*Activity*:
The required result is the number of lines below that hold the word "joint", stated without anything else.

*The data*:
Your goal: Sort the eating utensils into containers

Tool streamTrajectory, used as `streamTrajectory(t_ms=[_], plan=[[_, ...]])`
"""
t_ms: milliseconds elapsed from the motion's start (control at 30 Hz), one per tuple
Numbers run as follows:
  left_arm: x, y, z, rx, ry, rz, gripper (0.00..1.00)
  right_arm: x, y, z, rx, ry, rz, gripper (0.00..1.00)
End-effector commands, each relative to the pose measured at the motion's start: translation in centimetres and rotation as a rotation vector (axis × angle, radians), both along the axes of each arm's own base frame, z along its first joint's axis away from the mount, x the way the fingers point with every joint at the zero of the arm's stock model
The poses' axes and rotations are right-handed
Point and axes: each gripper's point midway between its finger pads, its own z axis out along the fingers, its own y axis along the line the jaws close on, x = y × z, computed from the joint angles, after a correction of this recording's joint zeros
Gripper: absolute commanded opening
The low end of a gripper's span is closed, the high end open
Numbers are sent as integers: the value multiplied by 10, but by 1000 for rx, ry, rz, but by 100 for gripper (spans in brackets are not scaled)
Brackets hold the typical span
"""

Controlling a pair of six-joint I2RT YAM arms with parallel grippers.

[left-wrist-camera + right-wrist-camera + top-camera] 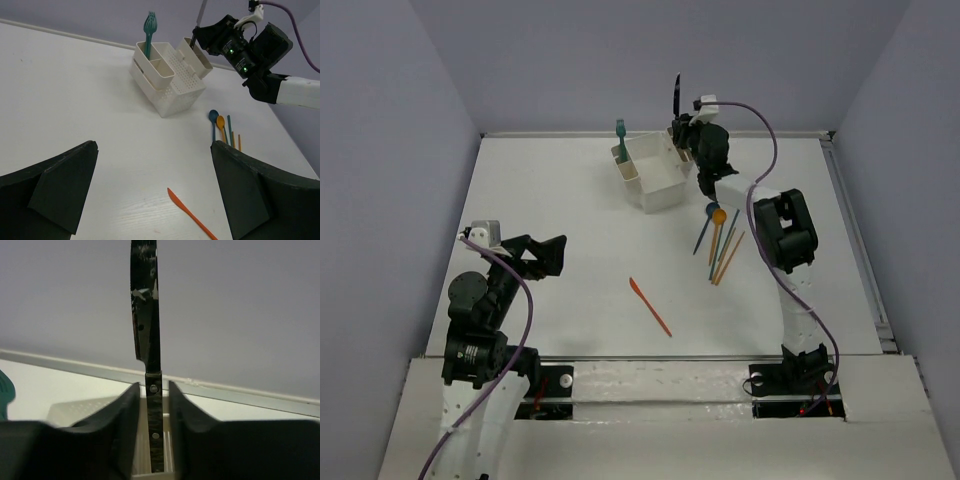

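While jaws pinch steel knife [152, 340], blade upright

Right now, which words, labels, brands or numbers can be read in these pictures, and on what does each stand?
None: no text is readable in any view. The white caddy, the steel knife held in the right tool and the orange knife show no print.

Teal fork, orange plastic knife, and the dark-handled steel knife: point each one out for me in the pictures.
teal fork [149, 23]: left wrist view, on its tined head.
orange plastic knife [650, 306]: top external view, at the middle of its length.
dark-handled steel knife [146, 300]: right wrist view, on its wide upper part.
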Motion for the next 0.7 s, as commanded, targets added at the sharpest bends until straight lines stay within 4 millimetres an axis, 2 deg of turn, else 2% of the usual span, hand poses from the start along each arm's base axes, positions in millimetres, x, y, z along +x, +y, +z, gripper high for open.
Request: streamTrajectory(t_ms=[0,100,133,167,233,267,333,367,400,467,500,567,600,633,667], plan=[[1,-1,11,-2,-48,-5,99,-15,-1,44,35,-124,20,49],[1,2,12,-2,-52,4,99,-18,-1,46,19,-101,23,66],[0,1,13,-2,-57,3,99,-19,-1,51,16,-104,27,67],[-1,2,14,-3,-60,4,99,-24,-2,66,19,-119,31,67],[0,4,14,-4,-63,13,99,-30,-3,75,25,-108,39,68],[0,4,14,-4,-61,13,99,-37,-5,94,34,-126,44,68],[0,3,13,-2,-60,10,99,-49,-4,99,39,-102,69,68],[0,3,13,-2,-60,10,99,-62,-6,122,53,-125,88,68],[0,3,13,-1,-59,6,99,-70,-8,111,59,-79,94,67],[0,4,14,-2,-62,13,99,-88,-7,115,69,-46,135,67],[0,4,14,-1,-64,10,99,-106,-5,113,75,15,174,66],[0,3,14,-1,-65,6,99,-126,-2,104,76,102,195,65],[0,3,13,-2,-63,6,99,-145,-4,97,64,177,196,65],[0,3,13,-1,-64,6,99,-161,7,88,55,224,224,66],[0,3,14,-2,-66,3,99,-178,10,63,38,303,236,66]])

*Exercise output*:
3